[THE PROBLEM] After finding "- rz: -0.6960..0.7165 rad" in the data, write out its line and all following lines without change, up to and including the last one. Leave out pictures.

Dataset items:

..............................

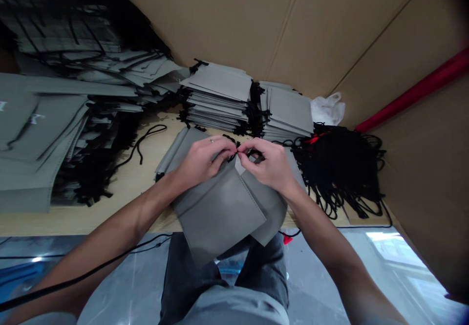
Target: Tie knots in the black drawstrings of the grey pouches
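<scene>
Both my hands meet over the front of the table, fingertips almost touching. My left hand (208, 158) pinches a short piece of black cord at the top of a grey stitched pouch (222, 207). My right hand (266, 161) pinches the same black cord (238, 148) from the other side, thumb against forefinger. The pouch hangs tilted below my fingers, over the table's edge and above my lap. A second grey piece (269, 217) lies behind it, partly hidden. More grey pouches (179, 149) lie under my left hand.
Two stacks of grey pouches with black cord ends (220, 83) (287, 110) stand at the back. Black cords (340, 168) are heaped on the right, by a clear plastic bag (328, 109). Larger grey piles (36, 134) fill the left. Cardboard walls (249, 17) enclose the back and right.
</scene>
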Motion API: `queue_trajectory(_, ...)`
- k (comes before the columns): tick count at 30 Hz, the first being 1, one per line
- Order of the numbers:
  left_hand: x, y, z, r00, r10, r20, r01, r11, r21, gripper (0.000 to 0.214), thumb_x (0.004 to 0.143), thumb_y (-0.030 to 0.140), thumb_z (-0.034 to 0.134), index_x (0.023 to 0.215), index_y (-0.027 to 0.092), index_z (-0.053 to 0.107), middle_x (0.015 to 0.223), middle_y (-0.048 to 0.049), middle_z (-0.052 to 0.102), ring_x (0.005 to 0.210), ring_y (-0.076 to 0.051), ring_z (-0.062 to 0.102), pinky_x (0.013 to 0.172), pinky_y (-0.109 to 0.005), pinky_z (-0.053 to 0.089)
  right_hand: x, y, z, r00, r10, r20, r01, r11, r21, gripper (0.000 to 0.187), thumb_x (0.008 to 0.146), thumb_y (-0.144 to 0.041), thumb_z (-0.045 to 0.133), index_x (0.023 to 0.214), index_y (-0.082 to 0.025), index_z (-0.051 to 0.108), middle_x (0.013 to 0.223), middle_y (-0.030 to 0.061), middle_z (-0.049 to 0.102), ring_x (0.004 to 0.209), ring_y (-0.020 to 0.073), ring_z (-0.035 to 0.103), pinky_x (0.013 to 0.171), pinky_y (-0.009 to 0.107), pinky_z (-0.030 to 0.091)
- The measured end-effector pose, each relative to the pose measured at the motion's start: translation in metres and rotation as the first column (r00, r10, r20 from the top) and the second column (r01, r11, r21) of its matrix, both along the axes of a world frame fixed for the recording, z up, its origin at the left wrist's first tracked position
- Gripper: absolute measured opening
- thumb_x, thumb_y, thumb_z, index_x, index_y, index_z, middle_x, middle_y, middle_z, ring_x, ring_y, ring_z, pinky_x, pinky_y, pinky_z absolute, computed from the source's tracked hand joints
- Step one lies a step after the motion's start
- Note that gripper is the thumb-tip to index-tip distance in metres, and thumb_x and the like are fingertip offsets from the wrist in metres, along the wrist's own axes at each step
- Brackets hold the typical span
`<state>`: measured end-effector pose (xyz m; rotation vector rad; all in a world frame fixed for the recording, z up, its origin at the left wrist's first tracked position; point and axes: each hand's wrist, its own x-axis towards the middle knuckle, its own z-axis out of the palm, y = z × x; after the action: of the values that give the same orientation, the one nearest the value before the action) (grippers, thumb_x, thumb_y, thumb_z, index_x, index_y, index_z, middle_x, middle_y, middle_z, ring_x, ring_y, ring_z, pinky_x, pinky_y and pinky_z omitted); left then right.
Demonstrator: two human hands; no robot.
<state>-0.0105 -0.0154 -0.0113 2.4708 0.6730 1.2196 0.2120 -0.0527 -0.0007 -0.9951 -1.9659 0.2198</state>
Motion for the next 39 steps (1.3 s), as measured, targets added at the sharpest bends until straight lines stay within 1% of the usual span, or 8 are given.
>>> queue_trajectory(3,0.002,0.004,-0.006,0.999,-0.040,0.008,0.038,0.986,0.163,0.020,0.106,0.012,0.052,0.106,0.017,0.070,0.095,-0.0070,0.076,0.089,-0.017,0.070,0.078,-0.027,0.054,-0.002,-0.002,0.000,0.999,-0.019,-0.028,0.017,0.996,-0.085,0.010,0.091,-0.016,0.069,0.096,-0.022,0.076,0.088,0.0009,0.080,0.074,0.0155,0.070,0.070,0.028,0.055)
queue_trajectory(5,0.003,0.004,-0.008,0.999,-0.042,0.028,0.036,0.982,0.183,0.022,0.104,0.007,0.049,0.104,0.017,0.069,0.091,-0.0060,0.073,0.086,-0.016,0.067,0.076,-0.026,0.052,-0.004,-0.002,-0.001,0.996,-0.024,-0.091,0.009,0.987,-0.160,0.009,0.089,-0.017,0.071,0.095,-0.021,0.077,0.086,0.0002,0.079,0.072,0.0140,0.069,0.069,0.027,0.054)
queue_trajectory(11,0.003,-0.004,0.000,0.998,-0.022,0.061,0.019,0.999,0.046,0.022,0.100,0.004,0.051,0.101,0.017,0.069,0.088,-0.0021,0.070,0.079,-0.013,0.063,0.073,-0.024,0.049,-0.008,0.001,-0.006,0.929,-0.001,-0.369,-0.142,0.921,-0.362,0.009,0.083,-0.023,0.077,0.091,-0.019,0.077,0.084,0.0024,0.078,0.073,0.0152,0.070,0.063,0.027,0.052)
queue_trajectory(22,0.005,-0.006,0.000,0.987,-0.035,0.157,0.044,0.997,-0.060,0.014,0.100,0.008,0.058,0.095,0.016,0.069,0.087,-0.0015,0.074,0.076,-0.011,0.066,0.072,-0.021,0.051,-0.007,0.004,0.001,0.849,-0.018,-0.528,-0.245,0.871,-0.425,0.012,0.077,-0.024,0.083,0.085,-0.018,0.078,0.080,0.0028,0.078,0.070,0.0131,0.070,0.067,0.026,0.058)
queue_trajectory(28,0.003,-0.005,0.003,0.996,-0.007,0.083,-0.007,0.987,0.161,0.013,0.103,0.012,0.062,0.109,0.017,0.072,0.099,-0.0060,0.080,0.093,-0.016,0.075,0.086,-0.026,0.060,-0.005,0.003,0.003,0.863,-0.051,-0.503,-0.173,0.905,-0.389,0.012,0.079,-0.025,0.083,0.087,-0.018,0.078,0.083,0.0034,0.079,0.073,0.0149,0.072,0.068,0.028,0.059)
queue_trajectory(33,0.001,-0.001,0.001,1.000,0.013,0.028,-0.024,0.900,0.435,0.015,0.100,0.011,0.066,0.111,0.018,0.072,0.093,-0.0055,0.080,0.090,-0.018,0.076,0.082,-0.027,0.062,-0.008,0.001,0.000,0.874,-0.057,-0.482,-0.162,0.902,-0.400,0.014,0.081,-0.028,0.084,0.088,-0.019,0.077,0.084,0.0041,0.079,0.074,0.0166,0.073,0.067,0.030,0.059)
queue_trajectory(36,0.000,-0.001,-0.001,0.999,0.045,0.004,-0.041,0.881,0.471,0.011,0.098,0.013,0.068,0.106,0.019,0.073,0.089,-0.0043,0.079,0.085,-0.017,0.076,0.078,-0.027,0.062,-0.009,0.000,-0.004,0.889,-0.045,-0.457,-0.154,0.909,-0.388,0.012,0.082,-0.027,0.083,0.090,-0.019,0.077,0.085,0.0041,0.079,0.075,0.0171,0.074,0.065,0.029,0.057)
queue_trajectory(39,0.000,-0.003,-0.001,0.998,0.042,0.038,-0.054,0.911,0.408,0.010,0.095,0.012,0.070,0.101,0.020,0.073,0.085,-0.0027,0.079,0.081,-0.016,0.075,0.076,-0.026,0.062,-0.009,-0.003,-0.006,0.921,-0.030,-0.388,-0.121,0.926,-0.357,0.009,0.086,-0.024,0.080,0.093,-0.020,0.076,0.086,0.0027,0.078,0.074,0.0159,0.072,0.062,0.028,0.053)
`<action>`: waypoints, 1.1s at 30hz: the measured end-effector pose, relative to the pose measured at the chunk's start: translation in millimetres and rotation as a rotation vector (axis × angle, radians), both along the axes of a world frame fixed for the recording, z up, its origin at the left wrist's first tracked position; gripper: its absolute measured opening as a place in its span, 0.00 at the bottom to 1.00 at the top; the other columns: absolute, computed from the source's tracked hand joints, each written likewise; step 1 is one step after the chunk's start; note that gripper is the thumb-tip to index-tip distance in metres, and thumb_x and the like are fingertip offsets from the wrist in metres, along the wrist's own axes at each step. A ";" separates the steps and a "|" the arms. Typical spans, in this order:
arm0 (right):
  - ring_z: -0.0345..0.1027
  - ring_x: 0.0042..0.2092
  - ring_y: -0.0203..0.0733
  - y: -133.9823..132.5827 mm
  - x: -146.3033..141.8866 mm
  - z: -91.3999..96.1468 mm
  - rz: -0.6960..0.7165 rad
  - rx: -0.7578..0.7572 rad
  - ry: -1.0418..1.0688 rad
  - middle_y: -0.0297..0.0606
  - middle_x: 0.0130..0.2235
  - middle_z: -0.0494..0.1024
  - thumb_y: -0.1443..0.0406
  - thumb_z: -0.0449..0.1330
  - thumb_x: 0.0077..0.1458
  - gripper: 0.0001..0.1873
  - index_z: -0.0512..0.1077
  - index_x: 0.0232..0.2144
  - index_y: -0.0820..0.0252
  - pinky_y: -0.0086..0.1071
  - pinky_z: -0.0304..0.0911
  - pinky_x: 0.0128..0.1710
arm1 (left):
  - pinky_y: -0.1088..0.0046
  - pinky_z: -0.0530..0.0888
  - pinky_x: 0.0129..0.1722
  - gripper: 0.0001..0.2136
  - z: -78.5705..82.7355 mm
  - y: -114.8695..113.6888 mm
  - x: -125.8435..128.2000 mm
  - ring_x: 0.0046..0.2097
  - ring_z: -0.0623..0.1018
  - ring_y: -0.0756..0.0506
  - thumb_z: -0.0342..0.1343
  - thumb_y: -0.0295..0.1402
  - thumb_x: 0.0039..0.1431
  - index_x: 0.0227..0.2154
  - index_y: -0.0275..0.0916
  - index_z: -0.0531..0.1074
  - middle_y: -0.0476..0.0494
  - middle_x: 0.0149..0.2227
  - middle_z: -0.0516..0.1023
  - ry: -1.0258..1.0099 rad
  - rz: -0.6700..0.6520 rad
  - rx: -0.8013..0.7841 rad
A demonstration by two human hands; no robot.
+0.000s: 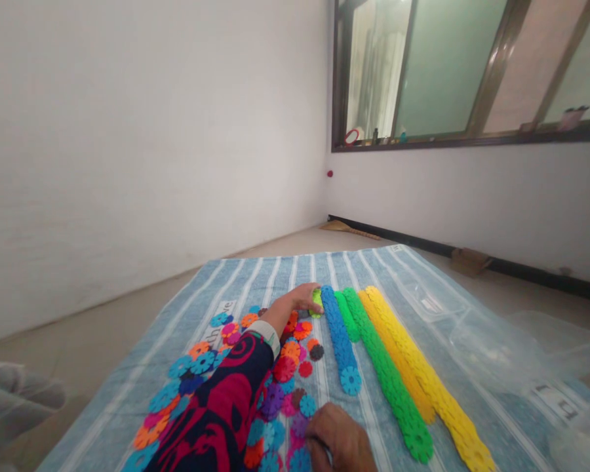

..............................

[RESPONSE]
  - rz: -0.6960..0.7165 rad
  - rx: -0.7578..0.7572 rad
  - ry: -1.0418..1.0688 rad
  - middle_y: -0.0297..0.0606
  - middle_x: 0.0130..0.2235
  - middle_z: -0.0494..0.1024
  - thumb_y: -0.1443..0.0406
  - thumb_z: -0.0449..0.1330
  - thumb_x: 0.0077..0.1458
  - gripper: 0.0001..0.1873
  - index_z: -0.0512..0.1077
  - index_x: 0.0232..0.2144
  - index_y: -0.0820..0.0252
  - pinky_y: -0.0086..0.1071
  - pinky_z: -0.0304..0.0911
  - pinky_x: 0.0128..0.1710
arm1 (left):
  - pinky_y: -0.1088..0.0046
  - pinky_z: -0.0530..0.0888
  - pinky_x: 0.0129..0.1722
  - gripper: 0.0001..0.2136
  - z: -78.5705..82.7355 mm
  - y: -114.8695..113.6888 mm
  - x: -125.8435..128.2000 mm
  - ring_x: 0.0046..0.2097
  - ring_z: -0.0623..0.1018
  - ring_y: -0.0756..0.0506
  - thumb_z: -0.0342..0.1343
  - thumb_y: -0.0295..0.1402
  - thumb_x: 0.0039..0.1431
  - index_x: 0.0227..0.2154
  - index_y: -0.0275..0.0916
  - index_z: -0.0531..0.1074
  - middle_y: -0.0476..0.0494
  - middle_x: 0.0149..0.2227
  - middle_z: -0.0516..0.1023
  - ry: -1.0258..1.0099 rad
  - rz: -0.6700..0.6520 rad
  - rx: -0.8013..0.7841 rad
A demonstration by two human hands; no robot.
+0.000s: 

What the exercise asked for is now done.